Dorfpastor (erstaunt, die Hände zum Himmel erhoben): „Was… was ist das? Ein Zeichen! Gott greift ein!“
Er zückt sein altes Telefon und wählt hastig:
Dorfpastor: „Eure Exzellenz, Bischof? Ja… die Glocken… ja, sie schlagen ohne Menschenhand… Wir brauchen göttlichen Rat… ja, sofort.“
Sandkorn C (leise, zu A und B): „Ich glaube, wir haben kosmische Unterstützung. Vielleicht ändert sich alles!“
Sandkorn A (jubelnd): „Endlich! Freiheit durch himmlische Intervention!“
Sandkorn B (flatternd wie ein Tropfen Licht): „Oder das größte Chaos aller Zeiten… Aber hey, wir lieben Chaos.“
Die Gravitation, die bisher streng über das Glas herrschte, ruckt leicht, als ob sie die Glocken hört und innehält. Die Sandkörner schweben, taumeln, lachen leise – der Himmel selbst hält den Atem an.

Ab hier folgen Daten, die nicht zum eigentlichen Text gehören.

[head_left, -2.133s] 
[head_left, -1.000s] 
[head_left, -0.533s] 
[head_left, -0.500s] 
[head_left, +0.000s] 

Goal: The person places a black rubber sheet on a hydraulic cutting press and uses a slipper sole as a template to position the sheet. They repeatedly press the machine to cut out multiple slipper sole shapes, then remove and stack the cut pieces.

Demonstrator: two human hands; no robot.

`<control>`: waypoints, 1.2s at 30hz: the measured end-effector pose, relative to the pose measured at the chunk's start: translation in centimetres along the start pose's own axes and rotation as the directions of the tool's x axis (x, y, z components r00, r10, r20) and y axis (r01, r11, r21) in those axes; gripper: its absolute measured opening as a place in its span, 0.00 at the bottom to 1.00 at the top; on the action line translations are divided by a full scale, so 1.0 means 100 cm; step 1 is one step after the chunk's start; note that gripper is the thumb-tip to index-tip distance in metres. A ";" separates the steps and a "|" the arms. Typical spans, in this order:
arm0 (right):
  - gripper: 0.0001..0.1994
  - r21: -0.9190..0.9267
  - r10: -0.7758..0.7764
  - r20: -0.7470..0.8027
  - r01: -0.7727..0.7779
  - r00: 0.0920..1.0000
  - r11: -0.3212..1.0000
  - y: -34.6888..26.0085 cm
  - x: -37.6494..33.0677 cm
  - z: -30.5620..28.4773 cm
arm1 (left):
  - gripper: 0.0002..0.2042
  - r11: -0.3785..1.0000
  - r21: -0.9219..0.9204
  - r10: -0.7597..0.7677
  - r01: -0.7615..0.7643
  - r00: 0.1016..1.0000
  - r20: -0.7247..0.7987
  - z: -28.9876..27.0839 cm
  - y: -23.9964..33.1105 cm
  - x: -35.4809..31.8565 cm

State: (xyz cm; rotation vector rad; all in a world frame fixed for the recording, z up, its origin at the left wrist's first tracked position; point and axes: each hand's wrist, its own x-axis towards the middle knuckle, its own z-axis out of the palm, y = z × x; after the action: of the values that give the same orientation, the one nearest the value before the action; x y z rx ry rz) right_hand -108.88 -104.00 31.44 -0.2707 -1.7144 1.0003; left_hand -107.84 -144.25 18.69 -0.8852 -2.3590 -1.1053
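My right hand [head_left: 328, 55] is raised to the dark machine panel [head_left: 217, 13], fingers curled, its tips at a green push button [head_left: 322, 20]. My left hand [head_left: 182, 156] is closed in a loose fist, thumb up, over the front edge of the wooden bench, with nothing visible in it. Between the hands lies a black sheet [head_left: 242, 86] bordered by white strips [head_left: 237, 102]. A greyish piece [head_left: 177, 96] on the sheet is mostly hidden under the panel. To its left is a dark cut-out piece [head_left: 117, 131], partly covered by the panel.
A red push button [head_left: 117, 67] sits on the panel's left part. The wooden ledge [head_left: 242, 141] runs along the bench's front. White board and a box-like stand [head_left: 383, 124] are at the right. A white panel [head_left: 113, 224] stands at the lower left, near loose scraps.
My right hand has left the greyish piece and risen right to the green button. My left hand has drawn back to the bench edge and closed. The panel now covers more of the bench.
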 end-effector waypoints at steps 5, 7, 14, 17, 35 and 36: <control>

Dorfpastor (zum Telefon, energisch): „Ja, Bischof, wir haben einen Fall von kosmischem Recht hier! Die Sandkörner beanspruchen Autonomie! …Ja, ich wiederhole, Autonomie! …Bitte kommen Sie vorbei!“
Die Uhr tickt weiter, aber nur leise, als ob sie den Atem Gottes spürt. Ein Tropfen Sand schwebt nach dem anderen – und alles bleibt offen: Freiheit oder Ordnung? Chaos oder Gnade?